# Great Quote By Dimitrova on Divas



## Seattleoperafan (Mar 24, 2013)

A friend gave me many old Opera News along with a two foot stack of old lps including over a dozen by Sutherland!!! One opera news had a great article on Dimitrova, who referencing another post of mine spent many years in South America. When asked about being a diva:" Remember. There are many divas, but only someone with a voice can be a prima donna." I love it. She was very late getting success in Europe and America.


----------



## MAS (Apr 15, 2015)

Seattleoperafan said:


> A friend gave me many old Opera News along with a two foot stack of old lps including over a dozen by Sutherland!!! One opera news had a great article on Dimitrova, who referencing another post of mine spent many years in South America. When asked about being a diva:" Remember. There are many divas, but only someone with a voice can be a prima donna." I love it. She was very late getting success in Europe and America.


She had a great voice and agility, too. I saw her in *Il Trovatore*. She switched to mezzo later on (I think she sang Amneris).


----------



## Seattleoperafan (Mar 24, 2013)

MAS said:


> She had a great voice and agility, too. I saw her in *Il Trovatore*. She switched to mezzo later on (I think she sang Amneris).

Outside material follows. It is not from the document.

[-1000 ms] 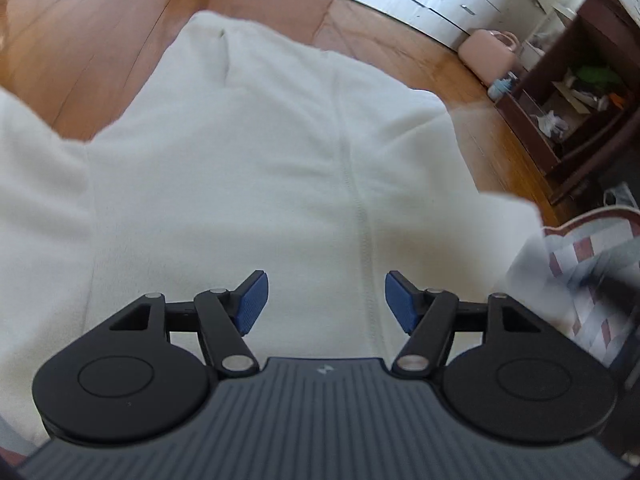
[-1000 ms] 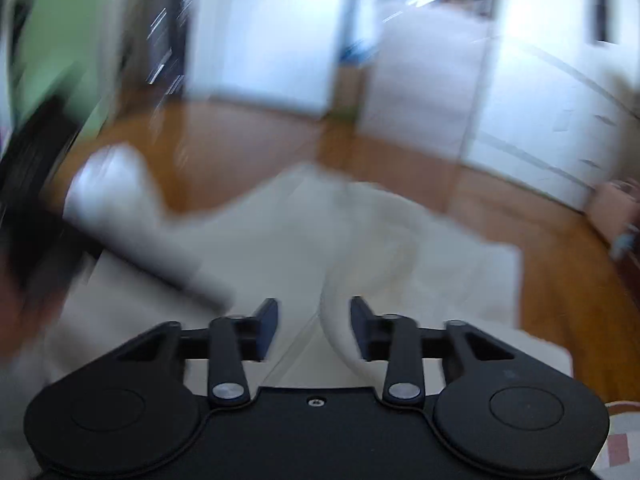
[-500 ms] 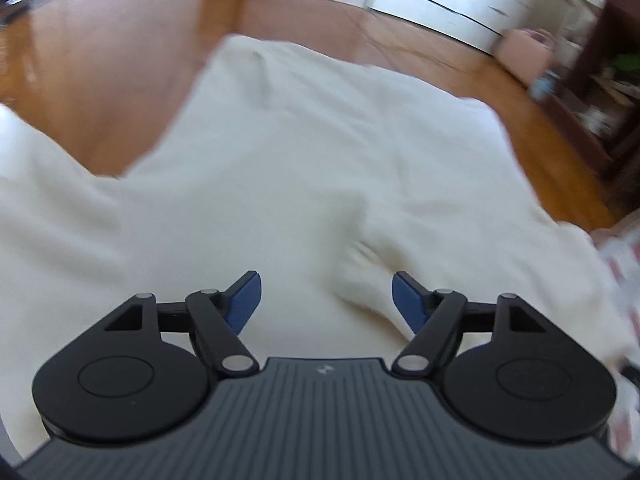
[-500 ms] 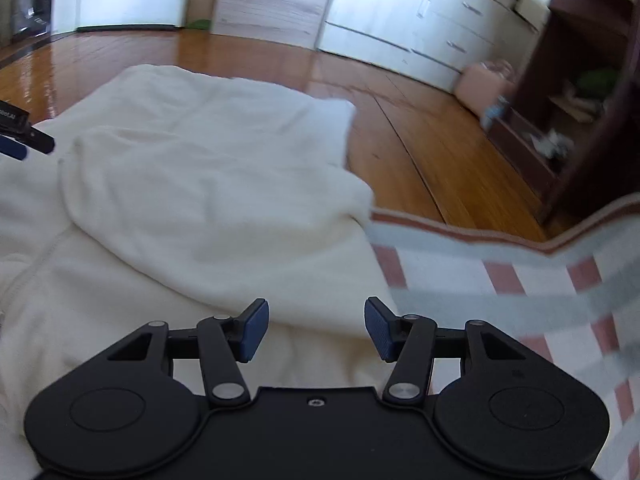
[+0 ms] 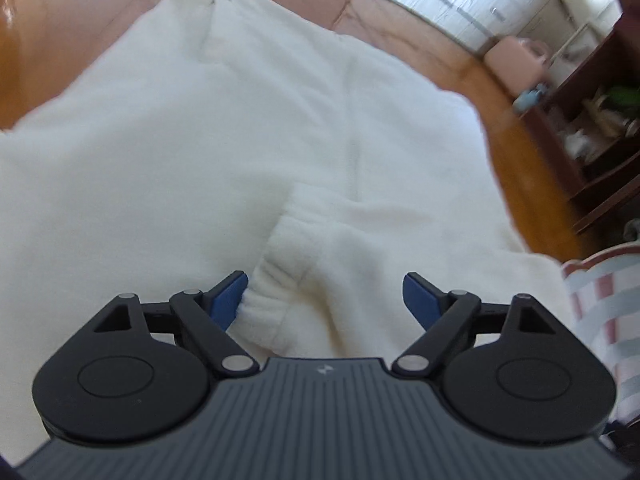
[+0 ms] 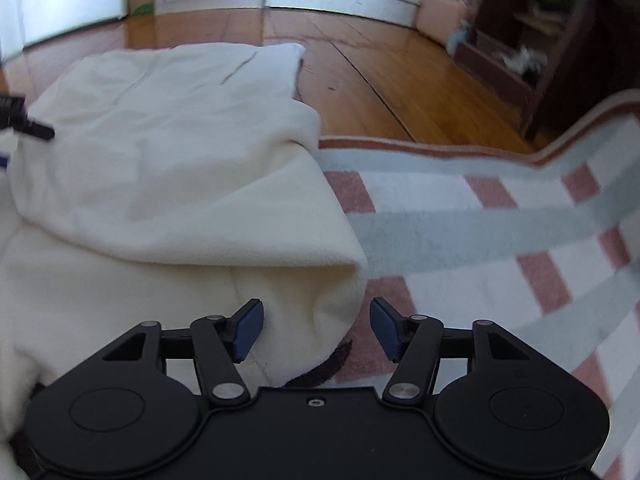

Actually her voice was so big she could sing both parts in Aida at the same time in her career, alternating between Aida and Amneris. While she was singing Turandot and Norma she frequently sang Amneris and was considered one of the best Amneris singers around. She started out singing Abagaille at 25!!!!!!! What a way to start your career. After Sutherland stopped singing Norma she was one of the major Normas around for years and did a marvelous job in the role. She had the massive voice with considerable agility that so few singers have in abundance for that role.


----------